» **What is needed**:
All pictures are to be excluded when the data below is output verbatim.

◆ ◆ ◆ ◆

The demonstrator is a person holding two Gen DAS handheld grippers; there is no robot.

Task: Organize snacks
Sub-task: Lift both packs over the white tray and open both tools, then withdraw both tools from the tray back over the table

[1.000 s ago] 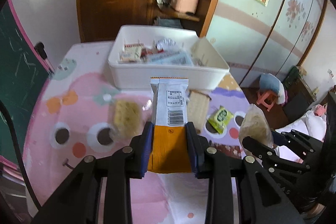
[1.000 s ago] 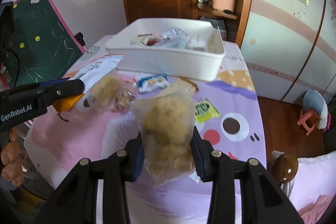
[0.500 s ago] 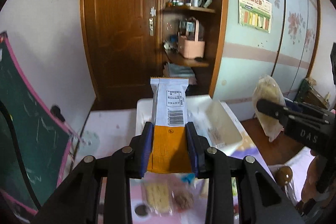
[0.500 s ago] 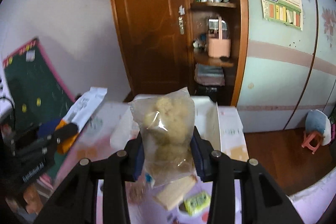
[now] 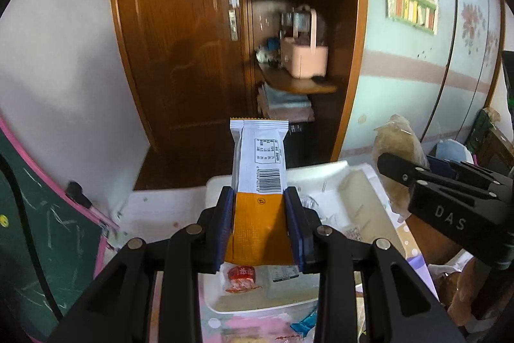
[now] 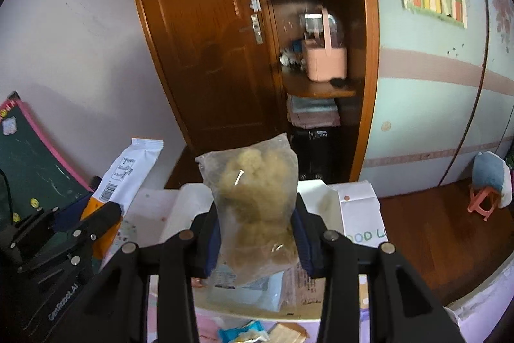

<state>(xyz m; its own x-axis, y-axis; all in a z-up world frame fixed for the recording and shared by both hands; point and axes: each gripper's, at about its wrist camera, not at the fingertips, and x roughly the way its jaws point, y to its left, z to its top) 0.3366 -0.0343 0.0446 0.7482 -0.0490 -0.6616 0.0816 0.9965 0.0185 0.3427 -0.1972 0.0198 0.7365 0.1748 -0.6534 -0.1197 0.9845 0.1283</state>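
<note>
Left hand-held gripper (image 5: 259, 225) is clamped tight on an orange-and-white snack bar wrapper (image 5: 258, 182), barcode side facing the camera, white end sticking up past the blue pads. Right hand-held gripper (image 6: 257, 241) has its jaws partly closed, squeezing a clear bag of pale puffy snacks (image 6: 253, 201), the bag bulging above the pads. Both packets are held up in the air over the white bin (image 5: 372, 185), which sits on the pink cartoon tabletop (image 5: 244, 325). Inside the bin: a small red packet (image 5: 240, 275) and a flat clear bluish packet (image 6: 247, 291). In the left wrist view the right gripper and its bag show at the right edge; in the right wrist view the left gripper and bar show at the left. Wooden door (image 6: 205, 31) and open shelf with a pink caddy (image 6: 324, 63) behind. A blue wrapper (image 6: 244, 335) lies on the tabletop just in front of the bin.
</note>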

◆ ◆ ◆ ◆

» **Written response**:
The demonstrator is a person holding two Gen DAS handheld grippers; there is no robot.

Task: Organize snacks
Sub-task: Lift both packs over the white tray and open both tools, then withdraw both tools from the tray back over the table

[1.000 s ago] 
[1.000 s ago] 
[0.500 s ago] 
[0.500 s ago] 
[now] 
[now] 

<state>(xyz m; its own x-axis, y-axis; all in a z-up world frame fixed for the recording and shared by both hands; point and axes: each gripper's, at about its wrist camera, not at the fingertips, and x roughly the way its jaws point, y to its left, z to its top) 0.3366 -0.0343 0.0446 0.7482 -0.0490 -0.6616 0.0816 0.9965 0.0185 0.3427 -0.1972 0.0198 0.7365 0.1748 -0.6534 -0.1197 0.9845 0.1283</state>
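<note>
Left hand-held gripper (image 5: 259, 225) is clamped tight on an orange-and-white snack bar wrapper (image 5: 258, 182), barcode side facing the camera, white end sticking up past the blue pads. Right hand-held gripper (image 6: 257, 241) has its jaws partly closed, squeezing a clear bag of pale puffy snacks (image 6: 253, 201), the bag bulging above the pads. Both packets are held up in the air over the white bin (image 5: 372, 185), which sits on the pink cartoon tabletop (image 5: 244, 325). Inside the bin: a small red packet (image 5: 240, 275) and a flat clear bluish packet (image 6: 247, 291). In the left wrist view the right gripper and its bag show at the right edge; in the right wrist view the left gripper and bar show at the left. Wooden door (image 6: 205, 31) and open shelf with a pink caddy (image 6: 324, 63) behind. A blue wrapper (image 6: 244, 335) lies on the tabletop just in front of the bin.
</note>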

No part of the exercise is left unanswered.